I am executing command as shown below. It does not generate files in execjal dir
C:\Program Files\Java\jdk1.6.0_22\bin>jar xvf "C:\Users\Jignesh\Desktop\java2\execjar\examples.jar" .
C:\Program Files\Java\jdk1.6.0_22\bin>jar xvf "C:\Users\Jignesh\Desktop\java2\execjar\examples.jar" files ..
C:\Program Files\Java\jdk1.6.0_22\bin>jar xvf "C:\Users\Jignesh\Desktop\java2\execjar\examples.jar" files ...
C:\Program Files\Java\jdk1.6.0_22\bin>jar xvf "C:\Users\Jignesh\Desktop\java2\execjar\examples.jar" C "C:\Users\Jignesh\Desktop\java2\execjar" .

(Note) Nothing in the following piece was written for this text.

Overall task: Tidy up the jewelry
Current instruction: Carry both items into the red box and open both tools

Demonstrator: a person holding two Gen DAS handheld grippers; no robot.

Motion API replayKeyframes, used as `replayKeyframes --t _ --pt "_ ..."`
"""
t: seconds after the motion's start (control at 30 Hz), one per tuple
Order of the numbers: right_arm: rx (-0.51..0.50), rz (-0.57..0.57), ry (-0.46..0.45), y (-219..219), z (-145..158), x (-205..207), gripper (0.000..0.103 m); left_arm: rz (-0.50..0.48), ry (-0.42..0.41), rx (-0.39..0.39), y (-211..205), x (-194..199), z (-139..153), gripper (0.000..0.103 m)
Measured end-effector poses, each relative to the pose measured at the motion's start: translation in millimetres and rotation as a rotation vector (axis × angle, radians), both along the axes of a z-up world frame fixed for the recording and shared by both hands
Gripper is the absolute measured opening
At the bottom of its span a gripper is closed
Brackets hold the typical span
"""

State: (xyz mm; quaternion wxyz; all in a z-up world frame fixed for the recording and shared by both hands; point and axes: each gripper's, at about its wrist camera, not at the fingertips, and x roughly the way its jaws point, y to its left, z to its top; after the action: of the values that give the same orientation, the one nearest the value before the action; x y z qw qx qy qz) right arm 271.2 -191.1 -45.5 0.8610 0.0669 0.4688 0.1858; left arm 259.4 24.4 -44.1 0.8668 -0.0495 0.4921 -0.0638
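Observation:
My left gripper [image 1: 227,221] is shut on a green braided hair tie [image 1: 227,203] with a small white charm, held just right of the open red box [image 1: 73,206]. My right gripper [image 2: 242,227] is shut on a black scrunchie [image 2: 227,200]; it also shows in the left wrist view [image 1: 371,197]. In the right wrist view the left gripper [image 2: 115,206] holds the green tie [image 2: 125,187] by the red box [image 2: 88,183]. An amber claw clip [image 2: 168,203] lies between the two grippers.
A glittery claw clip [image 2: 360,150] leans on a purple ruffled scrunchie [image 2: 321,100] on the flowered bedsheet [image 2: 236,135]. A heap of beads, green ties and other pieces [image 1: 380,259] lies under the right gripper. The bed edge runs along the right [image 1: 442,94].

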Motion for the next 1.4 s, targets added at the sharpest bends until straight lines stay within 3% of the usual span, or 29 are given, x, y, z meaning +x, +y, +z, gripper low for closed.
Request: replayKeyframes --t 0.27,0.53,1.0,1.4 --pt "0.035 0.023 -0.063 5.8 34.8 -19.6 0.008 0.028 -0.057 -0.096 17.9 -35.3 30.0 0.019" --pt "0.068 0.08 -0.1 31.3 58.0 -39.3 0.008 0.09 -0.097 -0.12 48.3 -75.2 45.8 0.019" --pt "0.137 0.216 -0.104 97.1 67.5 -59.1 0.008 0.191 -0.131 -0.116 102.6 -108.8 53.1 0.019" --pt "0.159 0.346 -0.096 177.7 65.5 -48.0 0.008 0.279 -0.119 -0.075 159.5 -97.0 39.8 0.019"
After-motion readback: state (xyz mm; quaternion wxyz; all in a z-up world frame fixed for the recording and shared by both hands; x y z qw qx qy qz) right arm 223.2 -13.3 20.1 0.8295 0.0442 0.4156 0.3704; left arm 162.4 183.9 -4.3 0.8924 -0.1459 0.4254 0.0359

Usage: jar {ctxui}[vfm0Me] [jar-file] [manifest-file] [entry-point] [-C dir] files ...

{ctxui}[vfm0Me], what does curly braces and box bracket mean ?

none of these is generating output in execjar dir or any other dir. Can you please show me how to run command with exact syntax ?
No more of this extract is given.